Other common procedures include:
- Breast cancer surgery (such as a mastectomy)
- Cleft lip repair
- Knee and shoulder arthroscopy
- Kidney stone removal
- Removing the tonsils and/or adenoids to treat obstructive sleep apnea
- Surgery for sports injuries
- Undescended testicle surgery
Other health benefits
Any type of surgery can be a physically demanding experience. That’s why elective surgeries allow doctors to work with patients to improve their overall health in the days and weeks leading up to the procedure. This can include:
- Eating healthier foods
- Exercising more
- Losing weight
- Reducing unhealthy habits such as smoking
Making electives a priority
If elective surgeries are good for your health, why do so many people not take them seriously? A recent University of Michigan National Poll on Healthy Aging asked adults ages 50 to 80 about their decision-making around elective surgeries. Their major concerns included:
- Pain or discomfort
- Difficulty with recovery
- Out-of-pocket costs
- Exposure to COVID
- Time off work
- Having someone care for them
- An inability to care for someone else
Talk to your doctor
If you’re not sure whether surgery is required or elective, ask your doctor. If they recommend an elective surgery, you should carefully weigh the risks and benefits of the procedure and make sure it is right for you.

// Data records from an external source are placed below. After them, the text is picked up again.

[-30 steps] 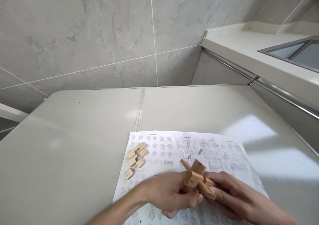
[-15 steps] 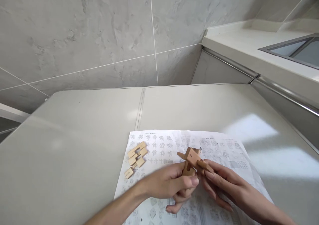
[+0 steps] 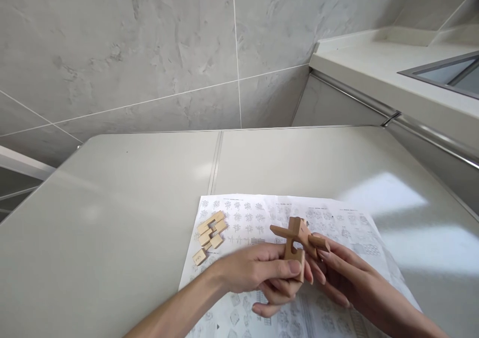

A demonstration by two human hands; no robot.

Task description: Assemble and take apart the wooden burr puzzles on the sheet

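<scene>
Several notched wooden puzzle pieces are fitted crosswise into a partly interlocked wooden puzzle [image 3: 298,232], raised above the printed sheet. My left hand [image 3: 267,273] pinches its lower notched piece between thumb and fingers. On the other side, my right hand [image 3: 348,273] has its thumb and fingers closed on the right end of a crossing piece. One pointed end juts out to the left. Part of the puzzle's underside is hidden by my fingers. Loose wooden puzzle pieces [image 3: 205,237] lie close together on the sheet, left of my hands.
A large paper sheet [image 3: 247,213] printed with small diagrams lies under my hands. It rests on a pale table [image 3: 149,188] with a seam across it. Behind stands a grey tiled wall [image 3: 168,38]; at the right is a white counter [image 3: 359,63].
The puzzle has turned in my hands, so the notch in its lower piece shows more openly. My left thumb now lies across that piece. The loose pieces have stayed in place on the sheet.
</scene>
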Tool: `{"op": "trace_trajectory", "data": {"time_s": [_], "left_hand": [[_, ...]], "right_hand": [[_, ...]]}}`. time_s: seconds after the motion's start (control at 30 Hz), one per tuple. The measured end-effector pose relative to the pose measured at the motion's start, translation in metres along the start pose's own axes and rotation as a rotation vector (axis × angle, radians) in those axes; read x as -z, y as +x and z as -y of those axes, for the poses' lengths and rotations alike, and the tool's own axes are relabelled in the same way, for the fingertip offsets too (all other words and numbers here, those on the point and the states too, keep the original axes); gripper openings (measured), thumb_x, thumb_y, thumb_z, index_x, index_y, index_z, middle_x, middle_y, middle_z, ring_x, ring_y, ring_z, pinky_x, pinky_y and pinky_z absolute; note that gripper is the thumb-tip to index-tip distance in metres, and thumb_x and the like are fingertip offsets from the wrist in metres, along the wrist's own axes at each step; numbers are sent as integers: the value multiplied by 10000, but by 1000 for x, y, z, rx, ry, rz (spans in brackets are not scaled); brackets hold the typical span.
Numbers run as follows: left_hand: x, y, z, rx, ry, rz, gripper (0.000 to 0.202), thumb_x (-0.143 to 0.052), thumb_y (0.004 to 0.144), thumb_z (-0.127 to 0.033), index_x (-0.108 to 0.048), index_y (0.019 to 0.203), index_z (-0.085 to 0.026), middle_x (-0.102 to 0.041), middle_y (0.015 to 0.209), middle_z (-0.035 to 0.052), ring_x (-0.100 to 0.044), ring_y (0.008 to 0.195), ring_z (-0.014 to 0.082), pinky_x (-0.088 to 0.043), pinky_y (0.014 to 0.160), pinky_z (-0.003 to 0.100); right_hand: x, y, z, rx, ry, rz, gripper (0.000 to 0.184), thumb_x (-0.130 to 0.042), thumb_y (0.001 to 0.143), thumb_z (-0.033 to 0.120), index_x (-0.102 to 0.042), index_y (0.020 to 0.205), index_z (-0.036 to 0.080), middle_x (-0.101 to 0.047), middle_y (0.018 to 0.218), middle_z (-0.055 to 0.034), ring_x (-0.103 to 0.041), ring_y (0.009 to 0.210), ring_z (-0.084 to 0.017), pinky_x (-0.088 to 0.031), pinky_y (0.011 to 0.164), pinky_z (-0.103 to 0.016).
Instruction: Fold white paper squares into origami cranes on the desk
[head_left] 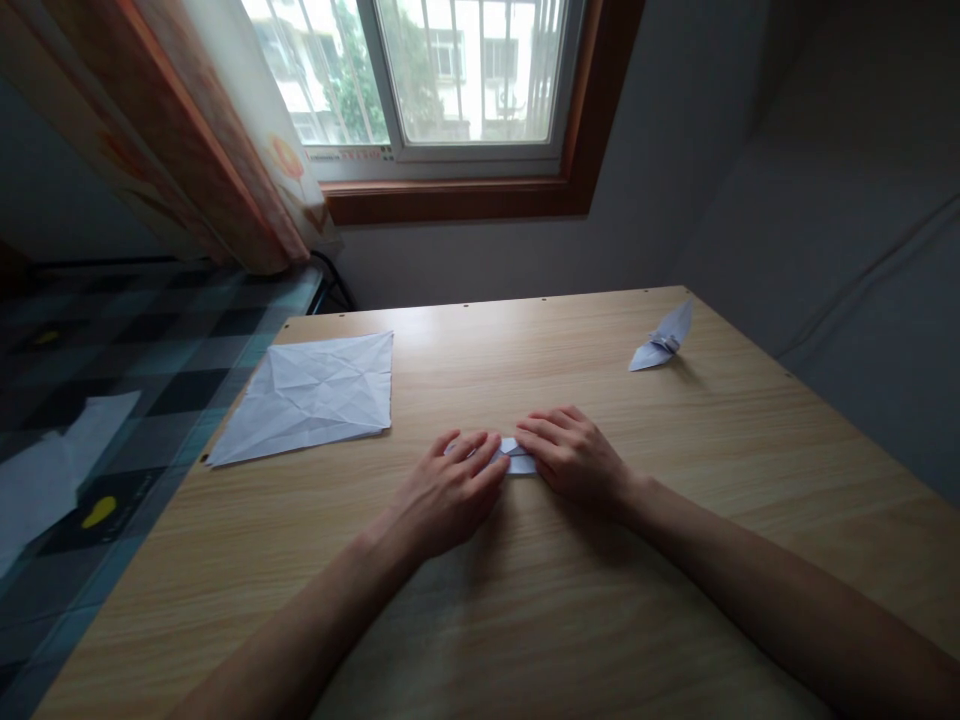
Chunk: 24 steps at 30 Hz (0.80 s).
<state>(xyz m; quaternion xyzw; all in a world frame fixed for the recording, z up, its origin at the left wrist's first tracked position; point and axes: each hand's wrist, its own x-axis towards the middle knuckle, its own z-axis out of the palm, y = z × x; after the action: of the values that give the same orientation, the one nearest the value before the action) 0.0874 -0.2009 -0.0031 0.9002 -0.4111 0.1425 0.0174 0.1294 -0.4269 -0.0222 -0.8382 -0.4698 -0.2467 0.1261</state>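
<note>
A small folded piece of white paper (pixel 517 458) lies on the wooden table (pixel 675 480), mostly hidden under my fingers. My left hand (pixel 450 490) lies flat on its left part, fingers stretched out and pressing down. My right hand (pixel 574 455) rests on its right part, fingers together and laid flat over the fold. Only a narrow strip of the paper shows between the two hands.
A creased square sheet of white paper (pixel 311 395) lies flat at the table's left. A finished folded paper figure (pixel 661 340) stands near the far right edge. A bed with a checked cover (pixel 150 350) and loose papers sits to the left, under a window.
</note>
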Motion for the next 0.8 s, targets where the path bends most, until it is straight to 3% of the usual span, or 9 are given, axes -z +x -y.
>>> {"op": "trace_trajectory", "data": {"time_s": [0.13,0.3,0.43,0.6,0.7,0.8], "left_hand": [[-1,0,1,-30,-4,-35,300,-452,942,-233,-596,1196,-166,-626,1284,98,-552,1186,251,-339,1011,413],[-2,-1,4,-22,-24,-47,242,-470,938,-251,-627,1107,-177,-646,1252,80,-567,1162,248,-346,1002,414],[-2,0,10,-41,-5,-82,197,-468,957,-201,-637,1058,-192,-689,1155,48,-578,1129,230,-353,981,399],[0,1,11,-84,32,-154,169,-514,946,-201,-653,1038,-226,-675,1135,40,-550,1107,226,-351,956,390],[1,2,8,-27,83,-145,150,-524,932,-186,-657,990,-225,-659,971,50,-557,918,204,-376,831,367],[1,2,7,2,94,-137,142,-515,932,-191,-654,955,-213,-609,793,33,-512,766,183,-361,728,339]], "right_hand": [[-2,0,-1,79,59,40,201,-508,916,98,-668,1032,137,-709,1044,-96,-597,949,-207,-422,847,-342],[1,3,3,9,67,118,144,-563,857,96,-693,834,153,-710,865,-80,-596,860,-211,-418,814,-343],[7,10,10,-195,166,201,99,-611,767,115,-675,712,167,-675,768,-61,-582,774,-206,-426,770,-332],[8,19,16,-599,408,199,167,-635,817,149,-667,979,170,-654,747,-13,-594,782,-184,-422,777,-313],[2,20,17,-646,411,222,148,-693,801,195,-652,942,170,-653,891,-51,-577,874,-209,-409,807,-339],[-3,19,19,-684,415,209,90,-690,778,161,-637,849,175,-639,897,-51,-565,879,-208,-399,807,-341]]}}
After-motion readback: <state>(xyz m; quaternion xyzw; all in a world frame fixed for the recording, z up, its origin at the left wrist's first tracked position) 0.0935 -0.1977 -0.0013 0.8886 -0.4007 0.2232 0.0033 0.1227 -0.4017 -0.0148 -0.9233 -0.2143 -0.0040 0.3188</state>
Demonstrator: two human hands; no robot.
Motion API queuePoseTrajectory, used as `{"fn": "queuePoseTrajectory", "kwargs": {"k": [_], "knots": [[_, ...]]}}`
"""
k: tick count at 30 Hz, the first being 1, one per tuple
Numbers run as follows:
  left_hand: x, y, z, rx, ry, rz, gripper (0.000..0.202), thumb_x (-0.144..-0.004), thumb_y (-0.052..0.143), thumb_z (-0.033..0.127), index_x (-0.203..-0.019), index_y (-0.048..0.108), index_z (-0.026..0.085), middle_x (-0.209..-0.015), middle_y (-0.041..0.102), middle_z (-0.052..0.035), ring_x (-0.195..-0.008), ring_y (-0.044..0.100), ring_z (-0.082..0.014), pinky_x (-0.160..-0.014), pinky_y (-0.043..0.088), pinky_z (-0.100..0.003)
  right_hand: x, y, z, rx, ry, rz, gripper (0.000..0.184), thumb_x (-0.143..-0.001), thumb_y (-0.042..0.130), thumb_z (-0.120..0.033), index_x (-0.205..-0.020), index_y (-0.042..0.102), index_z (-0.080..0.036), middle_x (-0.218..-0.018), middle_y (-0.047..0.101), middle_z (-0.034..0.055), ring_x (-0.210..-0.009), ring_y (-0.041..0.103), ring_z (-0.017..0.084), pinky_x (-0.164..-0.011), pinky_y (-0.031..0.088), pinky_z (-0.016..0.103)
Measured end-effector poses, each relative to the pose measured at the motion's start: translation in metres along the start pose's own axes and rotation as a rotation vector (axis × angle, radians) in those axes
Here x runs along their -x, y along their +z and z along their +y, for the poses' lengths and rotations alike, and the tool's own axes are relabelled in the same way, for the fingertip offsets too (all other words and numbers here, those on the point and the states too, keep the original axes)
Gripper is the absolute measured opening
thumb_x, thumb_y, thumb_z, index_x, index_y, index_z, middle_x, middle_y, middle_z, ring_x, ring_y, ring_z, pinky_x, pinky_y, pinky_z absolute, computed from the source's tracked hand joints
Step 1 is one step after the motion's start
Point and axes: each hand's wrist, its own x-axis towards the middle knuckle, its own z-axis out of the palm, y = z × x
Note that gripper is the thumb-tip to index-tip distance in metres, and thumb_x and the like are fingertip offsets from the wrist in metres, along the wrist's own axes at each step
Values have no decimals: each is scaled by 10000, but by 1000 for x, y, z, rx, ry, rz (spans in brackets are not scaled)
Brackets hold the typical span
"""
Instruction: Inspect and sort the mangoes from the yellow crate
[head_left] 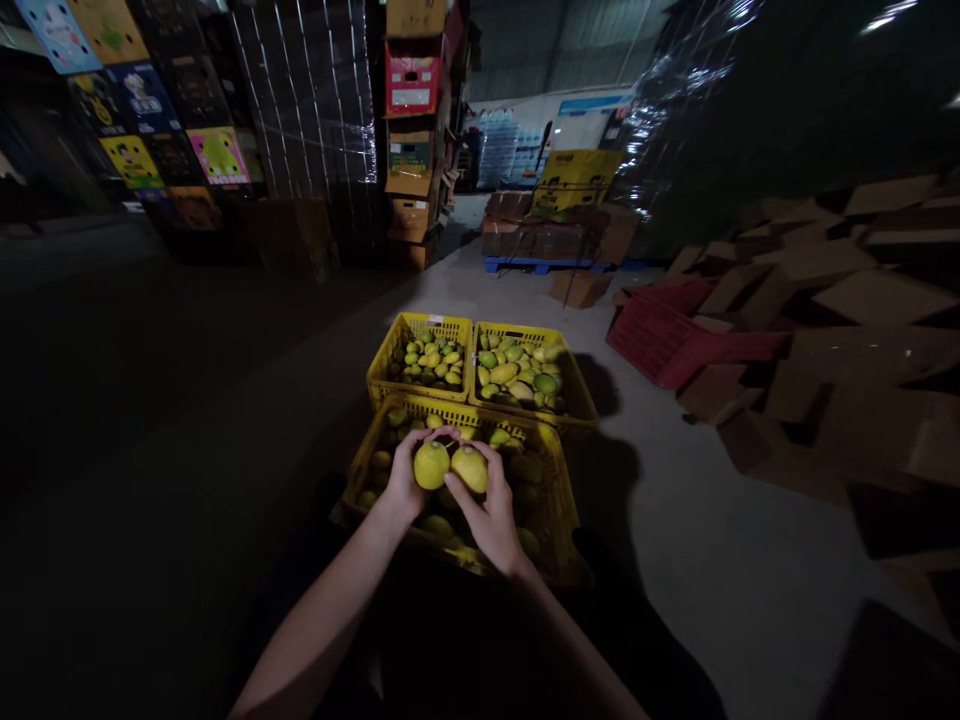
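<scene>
Both my hands are raised above the near yellow crate (561, 480), side by side. In my left hand (406, 478) is a yellow-green mango (432, 466), its stem end facing me. My right hand (495, 510) has its thumb and fingers around another yellow mango (470, 468). The two mangoes are close together, almost touching. Below them, more green and yellow fruit lies in the near crate, much of it in shadow or behind my hands and forearms.
Beyond stand two more yellow crates, left (380, 367) and right (576, 388), holding many fruits. A red crate (660, 335) sits on the right beside heaped flattened cardboard (847, 380). Stacked cartons (411, 150) and a blue pallet (544, 266) are farther back.
</scene>
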Motion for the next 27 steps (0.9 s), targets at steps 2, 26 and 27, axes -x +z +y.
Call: {"fn": "queuePoseTrajectory", "kwargs": {"k": [2,26,27], "knots": [[1,2,0,9,-3,24,219,-687,543,230,-761,695,90,-792,704,-71,-788,640,-193,-813,470,-285,0,0,-1,-8,-14,-3,475,-770,642,-294,-1194,438,-233,-1159,553,81,-1091,536,214,-969,439,399],[-2,2,-1,122,-30,52,186,-686,527,216,-688,667,94,-732,676,-74,-762,643,-193,-804,482,-300,1,2,-7,-1,-8,15,536,-688,716,-278,-1157,463,-220,-1114,570,82,-1047,557,232,-946,453,414],[-2,2,-1,118,-35,55,184,-685,528,216,-690,666,95,-733,676,-74,-763,643,-194,-802,483,-299,1,2,-7,-6,-7,16,538,-689,715,-276,-1160,462,-220,-1117,570,83,-1050,557,233,-947,452,415]]}}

As with any surgery, it’s important to ask the right questions. These can include:
Why do I need this procedure?
Make sure you understand why the surgery is going to be performed and how it can help treat your condition or problem.
Are alternative treatments available?
Surgery is not always the only treatment for a medical problem. It’s often a last resort. It is essential that your surgeon carefully reviews all your available options with you before proceeding with surgery.
What are the risks?
Discuss what complications are linked to the surgery you are going to have (such as infection, bleeding or reaction to anesthesia).
What will happen if I don’t have surgery?
Will you have more pain? Will your symptoms get worse? Could the condition improve on its own?
What does the surgery involve?
You should have a good understanding of the basic steps of your surgery.
What will my recovery be like?
Will you be able to go home on the day of your surgery? Or will you need to remain in the hospital overnight or longer?
Don’t elect to skip a procedure
Elective surgeries serve the same purpose as other surgeries: to improve your health and make life better. There’s no reason to put something off that can help you be your best.
“If there’s a procedure out there that will allow you to get back to doing the things you want to do – you should do it,” says Dr. Lesh. “If it can increase mobility and function, you can improve your health both physically and mentally.”